Assignment
Taking only the lines of the data below from the line with "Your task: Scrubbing" to the line with "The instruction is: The", ends included, write them out exactly and without pictures.

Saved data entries
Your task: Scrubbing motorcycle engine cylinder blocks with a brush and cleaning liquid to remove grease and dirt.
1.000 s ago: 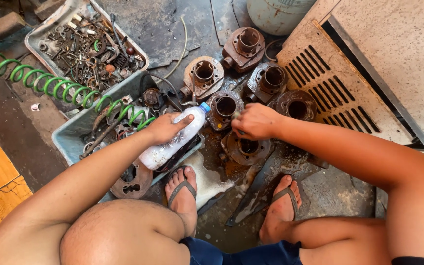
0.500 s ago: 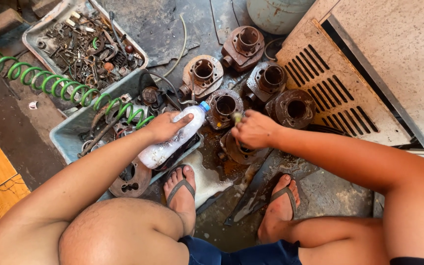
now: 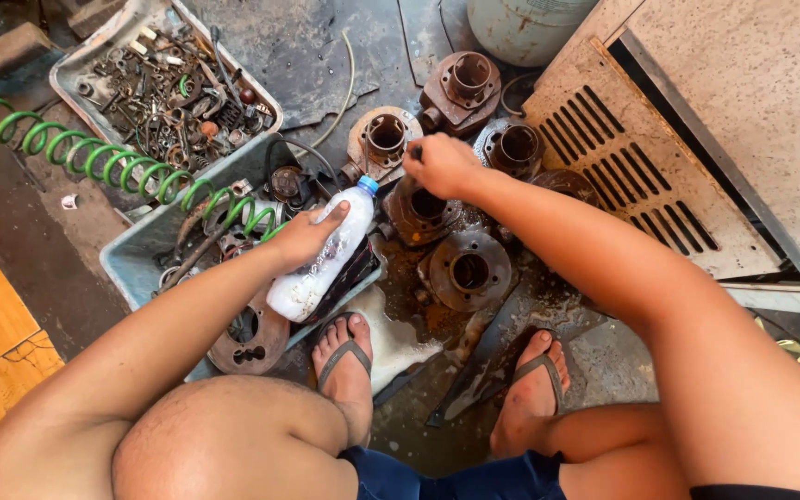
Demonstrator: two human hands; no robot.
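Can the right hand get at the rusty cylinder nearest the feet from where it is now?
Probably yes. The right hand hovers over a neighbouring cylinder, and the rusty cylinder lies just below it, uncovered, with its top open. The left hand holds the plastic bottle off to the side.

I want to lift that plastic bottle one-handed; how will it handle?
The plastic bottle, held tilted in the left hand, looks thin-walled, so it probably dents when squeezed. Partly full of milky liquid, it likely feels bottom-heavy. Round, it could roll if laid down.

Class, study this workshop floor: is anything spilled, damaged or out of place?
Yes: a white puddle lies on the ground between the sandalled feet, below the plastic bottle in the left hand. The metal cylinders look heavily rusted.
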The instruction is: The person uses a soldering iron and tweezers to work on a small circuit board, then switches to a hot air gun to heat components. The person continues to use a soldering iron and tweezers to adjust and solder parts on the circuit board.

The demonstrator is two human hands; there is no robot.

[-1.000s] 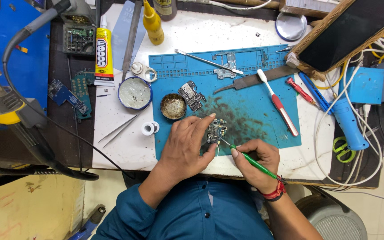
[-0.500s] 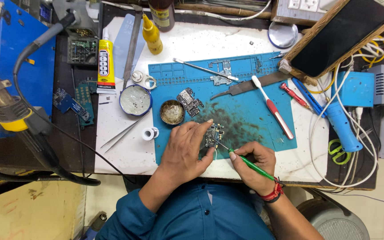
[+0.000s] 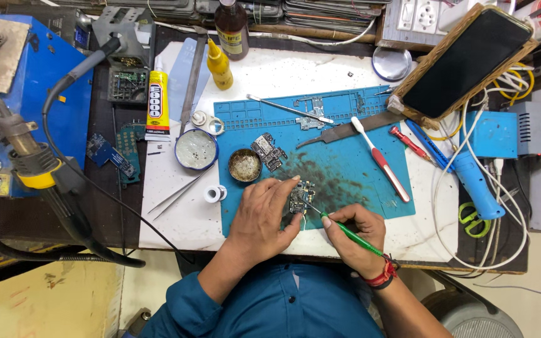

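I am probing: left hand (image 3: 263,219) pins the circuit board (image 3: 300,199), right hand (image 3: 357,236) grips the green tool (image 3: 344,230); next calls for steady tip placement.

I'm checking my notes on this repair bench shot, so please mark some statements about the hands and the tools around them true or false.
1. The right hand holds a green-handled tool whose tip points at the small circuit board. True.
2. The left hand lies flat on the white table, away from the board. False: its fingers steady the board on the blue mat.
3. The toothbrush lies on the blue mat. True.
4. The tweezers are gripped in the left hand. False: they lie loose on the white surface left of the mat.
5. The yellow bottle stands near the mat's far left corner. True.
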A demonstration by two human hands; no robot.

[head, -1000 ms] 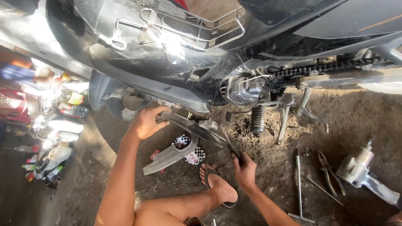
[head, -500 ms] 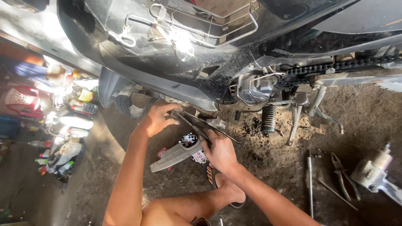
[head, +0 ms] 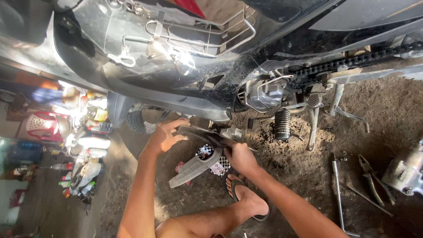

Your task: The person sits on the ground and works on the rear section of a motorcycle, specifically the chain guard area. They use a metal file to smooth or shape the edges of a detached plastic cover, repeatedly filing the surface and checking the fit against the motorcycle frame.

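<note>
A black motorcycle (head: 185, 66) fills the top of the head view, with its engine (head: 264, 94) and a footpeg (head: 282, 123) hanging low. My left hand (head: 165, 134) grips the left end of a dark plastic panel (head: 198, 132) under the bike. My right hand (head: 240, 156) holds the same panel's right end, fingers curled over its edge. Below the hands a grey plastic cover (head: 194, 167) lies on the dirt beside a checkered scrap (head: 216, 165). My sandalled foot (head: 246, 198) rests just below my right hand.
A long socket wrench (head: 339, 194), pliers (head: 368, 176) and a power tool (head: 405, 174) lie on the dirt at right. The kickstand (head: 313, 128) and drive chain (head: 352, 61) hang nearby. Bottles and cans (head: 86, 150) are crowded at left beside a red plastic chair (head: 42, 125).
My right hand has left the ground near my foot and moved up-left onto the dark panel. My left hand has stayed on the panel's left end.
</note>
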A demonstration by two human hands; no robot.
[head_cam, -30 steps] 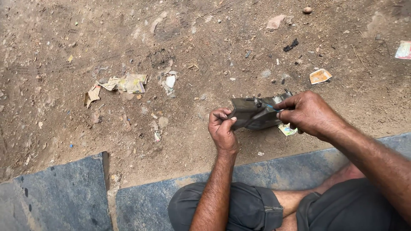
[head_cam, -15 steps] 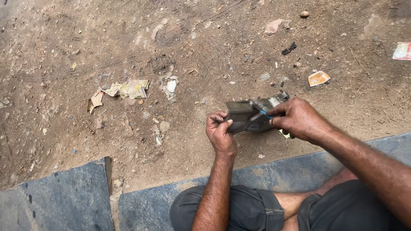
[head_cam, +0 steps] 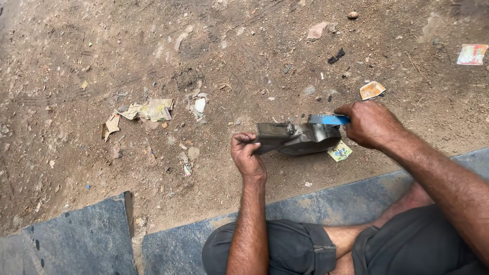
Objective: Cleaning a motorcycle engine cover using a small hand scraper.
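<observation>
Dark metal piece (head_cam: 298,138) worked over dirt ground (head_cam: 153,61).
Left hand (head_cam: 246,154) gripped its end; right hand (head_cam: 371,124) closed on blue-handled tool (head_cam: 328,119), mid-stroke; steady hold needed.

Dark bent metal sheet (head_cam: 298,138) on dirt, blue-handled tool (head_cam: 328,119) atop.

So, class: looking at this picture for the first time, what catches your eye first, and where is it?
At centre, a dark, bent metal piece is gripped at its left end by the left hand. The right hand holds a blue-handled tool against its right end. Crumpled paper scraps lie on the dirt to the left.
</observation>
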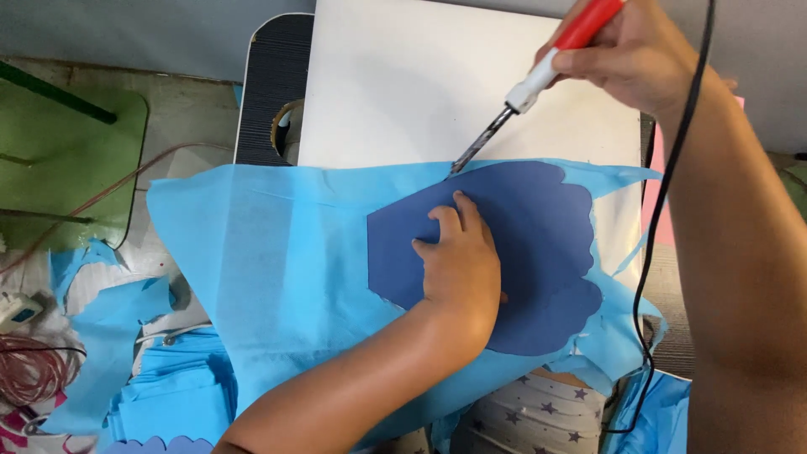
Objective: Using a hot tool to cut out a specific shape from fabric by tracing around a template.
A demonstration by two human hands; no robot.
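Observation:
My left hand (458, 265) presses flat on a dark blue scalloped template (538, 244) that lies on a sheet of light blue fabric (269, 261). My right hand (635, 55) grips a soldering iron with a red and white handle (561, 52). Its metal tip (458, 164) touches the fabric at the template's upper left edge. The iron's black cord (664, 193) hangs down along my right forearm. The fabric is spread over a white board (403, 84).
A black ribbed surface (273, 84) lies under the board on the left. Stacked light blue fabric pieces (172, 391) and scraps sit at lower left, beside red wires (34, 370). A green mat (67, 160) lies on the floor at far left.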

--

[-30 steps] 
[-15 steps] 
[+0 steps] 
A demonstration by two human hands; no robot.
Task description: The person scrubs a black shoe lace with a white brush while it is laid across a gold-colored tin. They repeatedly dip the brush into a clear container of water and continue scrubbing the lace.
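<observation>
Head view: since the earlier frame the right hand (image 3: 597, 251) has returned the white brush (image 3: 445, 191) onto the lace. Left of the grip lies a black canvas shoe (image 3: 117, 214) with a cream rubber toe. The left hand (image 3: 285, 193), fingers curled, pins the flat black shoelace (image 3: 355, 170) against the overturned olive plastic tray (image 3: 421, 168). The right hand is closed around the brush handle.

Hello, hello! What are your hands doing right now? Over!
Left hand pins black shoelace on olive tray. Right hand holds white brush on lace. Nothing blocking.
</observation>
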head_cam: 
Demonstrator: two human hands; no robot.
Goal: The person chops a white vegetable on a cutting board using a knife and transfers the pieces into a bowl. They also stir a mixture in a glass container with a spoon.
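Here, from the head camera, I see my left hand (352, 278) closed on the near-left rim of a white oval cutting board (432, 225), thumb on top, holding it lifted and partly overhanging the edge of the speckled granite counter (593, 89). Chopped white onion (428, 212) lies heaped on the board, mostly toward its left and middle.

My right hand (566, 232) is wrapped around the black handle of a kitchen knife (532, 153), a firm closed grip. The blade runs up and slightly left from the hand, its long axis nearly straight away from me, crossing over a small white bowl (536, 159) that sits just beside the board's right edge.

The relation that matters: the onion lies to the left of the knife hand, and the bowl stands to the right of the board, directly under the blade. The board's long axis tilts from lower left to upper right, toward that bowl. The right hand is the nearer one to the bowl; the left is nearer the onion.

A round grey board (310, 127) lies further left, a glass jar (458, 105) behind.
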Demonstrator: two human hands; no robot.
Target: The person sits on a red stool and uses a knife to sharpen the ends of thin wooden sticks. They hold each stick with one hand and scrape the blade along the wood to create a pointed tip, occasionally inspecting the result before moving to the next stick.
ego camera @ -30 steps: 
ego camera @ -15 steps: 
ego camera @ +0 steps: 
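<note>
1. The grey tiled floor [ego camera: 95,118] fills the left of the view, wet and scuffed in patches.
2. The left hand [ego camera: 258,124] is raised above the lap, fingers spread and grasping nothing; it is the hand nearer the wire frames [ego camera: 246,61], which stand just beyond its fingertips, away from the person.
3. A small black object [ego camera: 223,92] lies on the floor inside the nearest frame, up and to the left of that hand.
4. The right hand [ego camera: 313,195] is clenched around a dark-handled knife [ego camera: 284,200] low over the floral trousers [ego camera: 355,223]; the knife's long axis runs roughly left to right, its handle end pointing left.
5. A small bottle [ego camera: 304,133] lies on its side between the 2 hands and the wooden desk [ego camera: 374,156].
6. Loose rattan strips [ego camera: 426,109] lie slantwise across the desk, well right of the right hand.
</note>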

Answer
Your task: Scrubbing motorcycle engine cylinder blocks with a brush and cleaning liquid to remove grease and dirt.
1.000 s ago: 
0.500 s ago: 
now: 
Demonstrator: two human hands; no robot.
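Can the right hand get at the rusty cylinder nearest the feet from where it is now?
Probably yes. The right hand hovers over a neighbouring cylinder, and the rusty cylinder lies just below it, uncovered, with its top open. The left hand holds the plastic bottle off to the side.

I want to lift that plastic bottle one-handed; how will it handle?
The plastic bottle, held tilted in the left hand, looks thin-walled, so it probably dents when squeezed. Partly full of milky liquid, it likely feels bottom-heavy. Round, it could roll if laid down.

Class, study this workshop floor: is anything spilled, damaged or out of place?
Yes: a white puddle lies on the ground between the sandalled feet, below the plastic bottle in the left hand. The metal cylinders look heavily rusted.
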The instruction is: The person uses a soldering iron and tweezers to work on a small circuit board, then switches to a hot air gun to heat components. The person continues to use a soldering iron and tweezers to adjust and solder parts on the circuit board.

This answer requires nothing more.